*Task objective:* When you reach the line with "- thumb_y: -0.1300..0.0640" in the listing below, transcribe it and each line after it up to and including the line with "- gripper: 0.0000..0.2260", exactly and with nothing else.

*Given information:*
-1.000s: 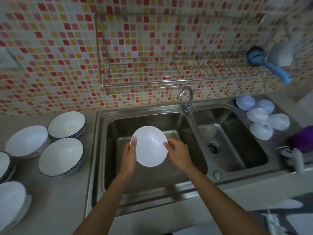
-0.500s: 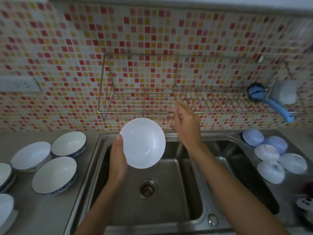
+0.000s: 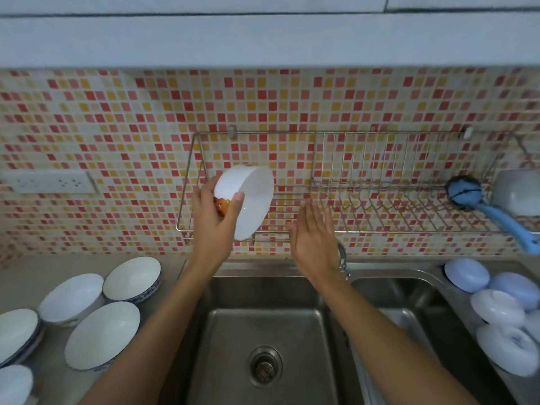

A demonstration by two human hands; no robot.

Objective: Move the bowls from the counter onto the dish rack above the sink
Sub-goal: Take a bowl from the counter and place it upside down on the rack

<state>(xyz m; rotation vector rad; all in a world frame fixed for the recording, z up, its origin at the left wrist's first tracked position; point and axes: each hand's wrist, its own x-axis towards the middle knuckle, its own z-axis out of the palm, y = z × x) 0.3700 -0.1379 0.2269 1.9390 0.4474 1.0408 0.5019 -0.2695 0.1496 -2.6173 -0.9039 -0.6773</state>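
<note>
The left hand (image 3: pixel 211 226) is gripping a white bowl (image 3: pixel 248 201), thumb curled over the rim and fingers wrapped behind the outer wall, where an orange pattern is partly showing; the fingertips themselves are hidden by the bowl. The bowl is tilting on edge, its opening facing right, in front of the left section of the wire dish rack (image 3: pixel 344 211); whether it is touching the wires cannot be told. The right hand (image 3: pixel 314 238) is hovering just beside the bowl, fingers straight and spread, holding nothing, and is covering part of the tap (image 3: pixel 342 260).

Five bowls are lying on the counter (image 3: pixel 46 276) at left: three (image 3: pixel 102 336) (image 3: pixel 132 278) (image 3: pixel 71 298) fully showing, and two (image 3: pixel 16 334) (image 3: pixel 13 384) being cut off by the frame edge; the upper of these may be sitting on a stack. Pale rounded items (image 3: pixel 467 274), at least five, are crowding the ledge right of the double sink (image 3: pixel 263 331), the lowest blurred. A blue brush (image 3: pixel 493 213) and a grey cup (image 3: pixel 515 195), the latter cut off, are hanging at the rack's right end. A wall socket (image 3: pixel 48 181) is sitting on the mosaic tiles (image 3: pixel 131 127).
</note>
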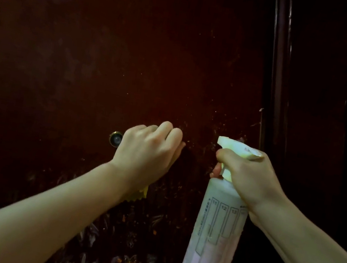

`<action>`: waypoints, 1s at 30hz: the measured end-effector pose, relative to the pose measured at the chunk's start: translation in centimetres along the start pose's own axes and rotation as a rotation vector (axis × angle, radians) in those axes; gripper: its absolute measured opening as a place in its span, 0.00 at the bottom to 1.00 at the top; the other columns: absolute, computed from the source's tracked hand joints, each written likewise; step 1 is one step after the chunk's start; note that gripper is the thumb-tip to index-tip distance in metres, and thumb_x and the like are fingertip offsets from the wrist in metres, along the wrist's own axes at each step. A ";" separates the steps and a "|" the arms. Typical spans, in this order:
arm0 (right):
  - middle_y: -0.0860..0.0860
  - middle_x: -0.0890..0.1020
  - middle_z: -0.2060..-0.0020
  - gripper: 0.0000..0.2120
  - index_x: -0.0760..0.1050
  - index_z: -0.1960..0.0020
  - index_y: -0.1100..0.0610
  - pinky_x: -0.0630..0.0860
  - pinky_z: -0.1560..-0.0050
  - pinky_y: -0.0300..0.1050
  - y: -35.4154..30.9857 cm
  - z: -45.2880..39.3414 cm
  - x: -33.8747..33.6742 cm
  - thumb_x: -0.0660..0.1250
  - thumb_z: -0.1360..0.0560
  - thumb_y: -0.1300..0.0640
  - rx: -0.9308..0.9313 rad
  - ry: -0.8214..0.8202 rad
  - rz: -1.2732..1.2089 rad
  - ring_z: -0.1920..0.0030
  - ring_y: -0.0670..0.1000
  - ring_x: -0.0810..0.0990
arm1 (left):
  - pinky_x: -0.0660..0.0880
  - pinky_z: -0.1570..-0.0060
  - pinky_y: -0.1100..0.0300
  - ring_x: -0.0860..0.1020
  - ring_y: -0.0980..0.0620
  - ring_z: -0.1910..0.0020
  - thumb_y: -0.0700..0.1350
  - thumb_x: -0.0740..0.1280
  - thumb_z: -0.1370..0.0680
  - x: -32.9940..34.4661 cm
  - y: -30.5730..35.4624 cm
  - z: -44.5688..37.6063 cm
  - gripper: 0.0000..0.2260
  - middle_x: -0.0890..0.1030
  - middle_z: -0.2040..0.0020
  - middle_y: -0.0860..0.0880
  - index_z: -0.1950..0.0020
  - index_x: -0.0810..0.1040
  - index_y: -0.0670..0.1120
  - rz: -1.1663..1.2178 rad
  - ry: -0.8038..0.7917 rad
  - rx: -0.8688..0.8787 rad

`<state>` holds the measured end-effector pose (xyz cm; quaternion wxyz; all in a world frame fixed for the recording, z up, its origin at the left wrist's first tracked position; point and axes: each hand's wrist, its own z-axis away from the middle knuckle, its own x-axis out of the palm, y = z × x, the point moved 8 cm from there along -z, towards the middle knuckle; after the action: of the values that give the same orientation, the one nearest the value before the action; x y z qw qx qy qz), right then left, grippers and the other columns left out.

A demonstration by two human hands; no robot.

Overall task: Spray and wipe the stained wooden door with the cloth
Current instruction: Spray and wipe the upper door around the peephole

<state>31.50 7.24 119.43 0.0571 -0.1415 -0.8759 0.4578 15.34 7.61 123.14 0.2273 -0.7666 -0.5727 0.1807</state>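
The dark reddish-brown wooden door (112, 52) fills the view, with pale scuffs and stains across its lower part. My left hand (148, 154) is curled against the door and grips a yellow cloth (138, 194), of which only a corner shows below the palm. To the right, my right hand (249, 178) holds a white spray bottle (215, 230) by its neck, a finger round the trigger. The nozzle points at the door near the left hand.
A brass peephole (116, 139) sits just left of my left hand. The door's right edge meets a dark glossy frame (277, 80). A light reflection glares at the top left of the door.
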 end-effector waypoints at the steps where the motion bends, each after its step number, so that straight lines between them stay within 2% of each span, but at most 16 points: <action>1: 0.54 0.82 0.69 0.06 0.78 0.59 0.62 0.79 0.57 0.49 0.0 0.0 -0.1 0.68 0.26 0.60 0.004 -0.001 -0.034 0.65 0.53 0.81 | 0.66 0.77 0.60 0.73 0.52 0.75 0.46 0.59 0.18 0.0 -0.6 -0.6 0.13 0.73 0.67 0.50 0.61 0.73 0.44 -0.018 0.004 -0.015; 4: 0.54 0.83 0.66 0.04 0.79 0.56 0.59 0.78 0.64 0.39 -0.2 0.1 -0.1 0.68 0.25 0.60 -0.015 -0.016 -0.052 0.65 0.48 0.82 | 0.59 0.74 0.62 0.72 0.52 0.75 0.47 0.60 0.18 -0.5 -3.3 -3.2 0.12 0.73 0.67 0.50 0.60 0.74 0.44 -0.104 0.041 -0.158; 7: 0.54 0.82 0.68 0.05 0.77 0.61 0.59 0.77 0.63 0.43 0.0 0.0 -0.5 0.67 0.26 0.62 -0.015 -0.013 -0.016 0.67 0.50 0.81 | 0.56 0.74 0.63 0.65 0.55 0.75 0.47 0.60 0.18 -0.7 -4.1 -4.4 0.13 0.69 0.68 0.52 0.61 0.73 0.44 -0.146 0.099 -0.232; 9: 0.55 0.80 0.69 0.07 0.75 0.63 0.58 0.76 0.63 0.44 0.2 0.0 -0.9 0.66 0.26 0.62 -0.004 -0.011 -0.003 0.67 0.50 0.79 | 0.57 0.75 0.63 0.66 0.55 0.75 0.46 0.60 0.18 -0.5 -3.5 -4.0 0.13 0.70 0.68 0.52 0.61 0.73 0.44 -0.136 0.094 -0.210; 13: 0.57 0.81 0.67 0.04 0.78 0.59 0.61 0.78 0.67 0.38 0.5 0.1 -1.5 0.66 0.26 0.63 0.016 -0.009 -0.059 0.68 0.48 0.80 | 0.59 0.75 0.63 0.69 0.54 0.76 0.46 0.60 0.18 -0.1 -1.8 -2.3 0.13 0.72 0.68 0.51 0.61 0.73 0.44 -0.096 0.041 -0.112; 15: 0.55 0.82 0.66 0.04 0.79 0.57 0.62 0.78 0.66 0.37 0.6 0.2 -1.7 0.67 0.25 0.62 0.024 -0.014 -0.089 0.67 0.48 0.81 | 0.58 0.75 0.63 0.69 0.54 0.76 0.47 0.60 0.18 -0.4 -2.8 -3.2 0.13 0.73 0.68 0.50 0.61 0.73 0.44 -0.109 0.054 -0.174; 18: 0.54 0.84 0.65 0.04 0.79 0.59 0.58 0.77 0.63 0.41 0.7 0.0 -1.9 0.68 0.25 0.61 0.013 -0.021 -0.075 0.65 0.48 0.82 | 0.58 0.73 0.63 0.71 0.53 0.74 0.47 0.61 0.18 -0.6 -3.8 -5.4 0.12 0.74 0.66 0.50 0.59 0.74 0.44 -0.127 0.089 -0.282; 21: 0.54 0.82 0.67 0.06 0.78 0.60 0.59 0.75 0.65 0.38 0.7 -0.1 -2.1 0.68 0.25 0.61 -0.008 -0.021 -0.027 0.66 0.47 0.81 | 0.64 0.75 0.60 0.74 0.49 0.73 0.46 0.62 0.19 0.3 -0.4 -4.5 0.10 0.75 0.65 0.49 0.59 0.74 0.45 -0.070 0.065 -0.126; 25: 0.56 0.79 0.69 0.07 0.75 0.63 0.61 0.74 0.64 0.43 0.7 0.2 -2.1 0.65 0.26 0.63 -0.016 -0.045 0.026 0.68 0.50 0.77 | 0.66 0.76 0.59 0.71 0.52 0.74 0.45 0.61 0.18 1.2 3.8 -0.8 0.11 0.73 0.66 0.50 0.60 0.74 0.46 0.023 -0.058 0.151; 27: 0.57 0.80 0.70 0.08 0.75 0.65 0.61 0.75 0.64 0.43 0.6 0.5 -2.1 0.65 0.26 0.63 -0.018 -0.049 0.044 0.68 0.50 0.77 | 0.63 0.74 0.60 0.73 0.49 0.74 0.46 0.61 0.19 0.9 1.4 -2.5 0.11 0.74 0.65 0.49 0.59 0.74 0.45 -0.023 -0.041 0.089; 30: 0.58 0.82 0.67 0.07 0.77 0.63 0.59 0.78 0.63 0.39 0.2 0.6 -1.8 0.67 0.26 0.62 -0.029 -0.062 -0.002 0.66 0.49 0.81 | 0.60 0.73 0.61 0.74 0.48 0.74 0.47 0.60 0.19 -0.8 -3.5 -6.1 0.12 0.75 0.65 0.48 0.58 0.74 0.44 -0.104 0.041 -0.148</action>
<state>33.07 6.32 118.98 0.0285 -0.1272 -0.8840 0.4490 15.64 6.84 130.14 0.1909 -0.7540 -0.6188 0.1103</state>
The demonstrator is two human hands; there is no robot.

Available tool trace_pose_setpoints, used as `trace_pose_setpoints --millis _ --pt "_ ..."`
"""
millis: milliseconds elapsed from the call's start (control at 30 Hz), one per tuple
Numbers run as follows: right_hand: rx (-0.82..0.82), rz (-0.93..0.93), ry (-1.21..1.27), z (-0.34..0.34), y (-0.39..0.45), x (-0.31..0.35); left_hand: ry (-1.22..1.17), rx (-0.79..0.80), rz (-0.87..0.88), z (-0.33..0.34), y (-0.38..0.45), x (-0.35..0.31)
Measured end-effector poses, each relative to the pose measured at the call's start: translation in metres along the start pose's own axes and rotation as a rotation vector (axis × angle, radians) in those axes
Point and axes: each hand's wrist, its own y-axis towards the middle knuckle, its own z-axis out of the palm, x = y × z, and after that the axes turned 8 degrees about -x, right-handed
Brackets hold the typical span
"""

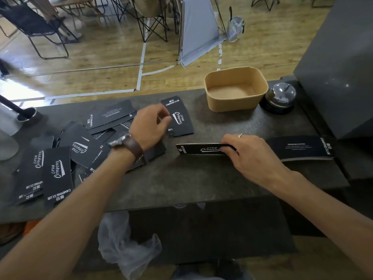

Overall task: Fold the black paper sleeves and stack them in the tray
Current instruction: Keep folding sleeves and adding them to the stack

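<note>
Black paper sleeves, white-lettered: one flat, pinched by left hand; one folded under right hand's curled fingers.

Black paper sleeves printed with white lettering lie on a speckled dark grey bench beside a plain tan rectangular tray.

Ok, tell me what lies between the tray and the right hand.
Head view: only bare dark countertop lies between the tray and the right hand.

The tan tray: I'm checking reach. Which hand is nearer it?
Right, narrowly. The right hand lies just in front of the tan tray, holding a folded sleeve; the left hand is off to its left.
</note>
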Motion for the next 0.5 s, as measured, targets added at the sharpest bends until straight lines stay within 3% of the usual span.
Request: trace_pose_setpoints --millis 133,267,500 --pt "-0.001 0.01 -0.005 0.001 0.003 0.0 0.113 0.18 -0.158 0.012 0.053 0.012" --pt "0.007 0.013 -0.004 0.001 0.003 0.0 0.206 0.35 -0.166 0.022 0.082 0.015" --pt "0.004 0.008 -0.001 0.001 0.003 -0.001 0.224 0.39 -0.134 0.026 0.097 0.019"
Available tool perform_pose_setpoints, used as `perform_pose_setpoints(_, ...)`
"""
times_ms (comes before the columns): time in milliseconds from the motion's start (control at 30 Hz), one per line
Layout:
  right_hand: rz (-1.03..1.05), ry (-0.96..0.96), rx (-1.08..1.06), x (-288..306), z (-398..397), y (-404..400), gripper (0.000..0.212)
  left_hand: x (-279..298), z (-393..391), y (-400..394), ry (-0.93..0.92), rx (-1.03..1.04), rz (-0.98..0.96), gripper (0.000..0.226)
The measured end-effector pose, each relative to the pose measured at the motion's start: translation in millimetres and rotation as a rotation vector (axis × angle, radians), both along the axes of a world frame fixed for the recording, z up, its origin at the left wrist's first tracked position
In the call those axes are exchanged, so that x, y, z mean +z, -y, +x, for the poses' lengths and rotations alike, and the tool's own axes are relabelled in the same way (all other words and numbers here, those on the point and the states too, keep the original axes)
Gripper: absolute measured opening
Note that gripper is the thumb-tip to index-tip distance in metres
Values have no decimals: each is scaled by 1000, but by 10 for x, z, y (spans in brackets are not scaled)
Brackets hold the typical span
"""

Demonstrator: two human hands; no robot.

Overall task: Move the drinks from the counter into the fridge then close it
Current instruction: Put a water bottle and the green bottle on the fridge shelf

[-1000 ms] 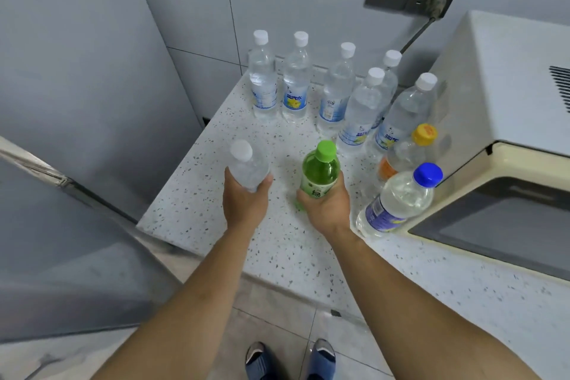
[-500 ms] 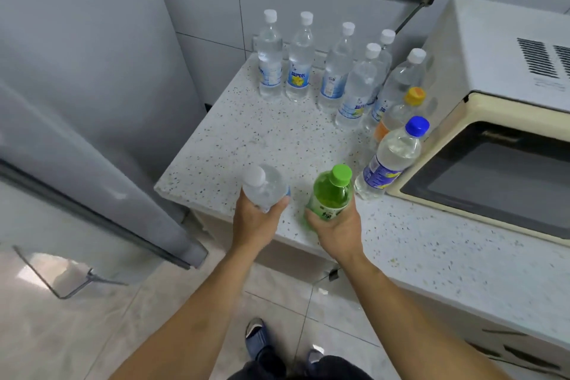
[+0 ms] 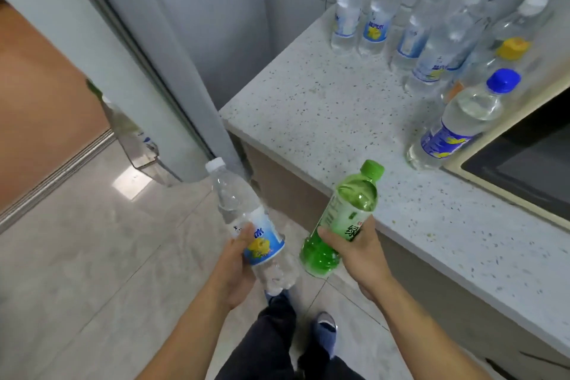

*Answer to this exercise:*
  - thumb_y: -0.1300..0.0640
  - rx: -0.9308..0.9313 rad
  - ry: -0.8214..0.8202 rad
  - rz: -1.2732..1.2089 rad
  - ring_z: -0.1920..0.0030
  - ring_y: -0.0670..0.1000
  - ring_x: -0.0810..0.0990
arm1 (left):
  - pinky_x: -0.0660..0.0880
  - pinky_z: -0.1570..-0.0060
  - pinky_y: -0.1100..0.0300
  - ring_x: -0.0860..0.1020
  - ring_y: -0.0980..0.0620
  - ring_z: -0.1910..0.0020
  - thumb_y: -0.0700..0.1350
  - thumb_x: -0.0740..0.1280
  - thumb_z: -0.1370..0.0680
  - x: -32.9940..34.4661 cm
  - y: -30.5730..35.4624 cm
  - z: -44.5688..37.6063 cm
  - gripper: 0.0000..0.2260

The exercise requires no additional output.